Edge also supports edge://flags but WebRTC-specific flags vary by version. The uBlock Origin method is the most reliable cross-version approach.

Step 6 — Safari

Safari on iOS and macOS has a more restricted WebRTC implementation than Chromium-based browsers. It does not expose local LAN IPs through WebRTC by default, and the public IP exposure is limited. However, if the WebRTC Leak Test shows your real IP in Safari:

  • macOS Safari: There is no direct user toggle. Disabling JavaScript in Safari (Preferences > Security > uncheck "Enable JavaScript") blocks WebRTC, but breaks most websites. The practical option is to use Firefox with WebRTC disabled for privacy-sensitive browsing.
  • iOS Safari: WebRTC is significantly restricted on iOS due to platform limitations. Test with the WebRTC Leak Test to see your specific iOS Safari exposure.

Step 7 — Verify the fix

After applying the change, return to the WebRTC Leak Test and run it again. The ICE candidates section should be empty or show only your VPN's IP address. If your real IP still appears:

  • Confirm the setting was saved (check about:config or the extension dashboard)
  • Reload the test page (do not use a cached version)
  • Restart the browser if the change was made to a persistent setting

Related guides and tools

Frequently asked questions

Does disabling WebRTC break video calls?

It depends on the method. Fully disabling WebRTC in Firefox (setting media.peerconnection.enabled to false) will break Google Meet, WhatsApp Web, and other browser-based video calls. Brave's "Disable non-proxied UDP" and uBlock Origin's local IP option preserve most video call functionality. Consider keeping a second browser profile with WebRTC enabled for calls.

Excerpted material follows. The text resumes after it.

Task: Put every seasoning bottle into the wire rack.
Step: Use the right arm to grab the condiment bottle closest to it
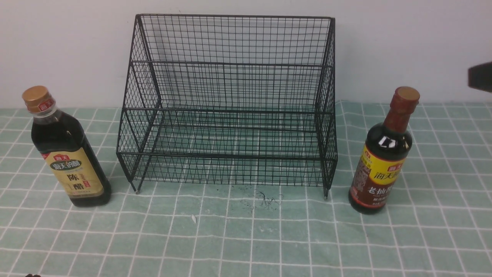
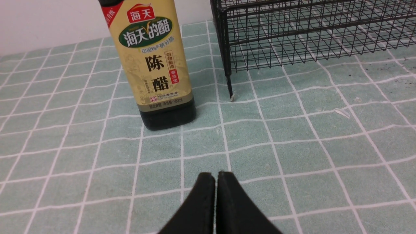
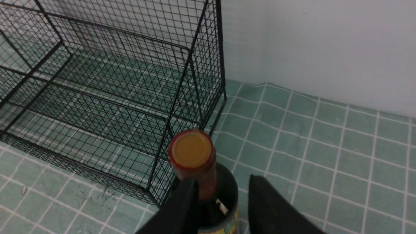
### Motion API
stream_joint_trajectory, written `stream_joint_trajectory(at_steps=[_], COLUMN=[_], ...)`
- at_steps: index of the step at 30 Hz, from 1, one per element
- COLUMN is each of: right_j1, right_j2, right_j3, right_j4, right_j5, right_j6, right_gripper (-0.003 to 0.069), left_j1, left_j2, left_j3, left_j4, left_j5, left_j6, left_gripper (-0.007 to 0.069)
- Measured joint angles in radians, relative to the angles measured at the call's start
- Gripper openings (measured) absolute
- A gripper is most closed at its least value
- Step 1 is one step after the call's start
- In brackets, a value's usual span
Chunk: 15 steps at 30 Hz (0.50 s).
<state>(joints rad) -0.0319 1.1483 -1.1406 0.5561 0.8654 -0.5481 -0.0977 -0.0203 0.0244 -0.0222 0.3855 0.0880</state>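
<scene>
Standing outside the wire rack [image 1: 226,111], one on each side: gold-capped bottle [image 1: 71,150], red-capped bottle [image 1: 380,154]. Left gripper [image 2: 216,177] clenched, empty; right gripper [image 3: 222,183] released, nothing grasped.

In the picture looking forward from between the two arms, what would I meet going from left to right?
Gold-capped bottle, black wire rack, bottle with the reddish-brown cap, the dark tip of the right pincer.
</scene>
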Motion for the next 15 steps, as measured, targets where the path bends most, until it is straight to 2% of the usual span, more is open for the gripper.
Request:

Why can't a VPN stop WebRTC leaks?

WebRTC's ICE candidate gathering runs inside the browser and contacts STUN servers via UDP before routing decisions are applied. Most VPN clients tunnel TCP and some UDP traffic at the OS level, but do not intercept the browser's internal STUN requests. The browser collects and reports IP addresses independent of the VPN tunnel.

Is a local IP WebRTC leak as serious as a public IP leak?

A public IP leak is more serious: it reveals your real internet-facing IP and ISP, defeating the VPN's purpose. A local IP leak exposes your private LAN address (e.g. 192.168.1.x), which identifies your network range but not your location or ISP directly. Both should be addressed, but public IP leaks take priority.

Does Tor Browser have WebRTC leaks?

No. Tor Browser sets media.peerconnection.enabled to false by default, completely disabling WebRTC. This is one reason Tor Browser is used for anonymous browsing despite being Firefox-based.

Will incognito or private mode prevent WebRTC leaks?

No. Incognito mode does not change browser API behaviour. WebRTC operates the same way in private browsing mode as in normal mode, and will still expose IP addresses unless you apply one of the fixes in this guide.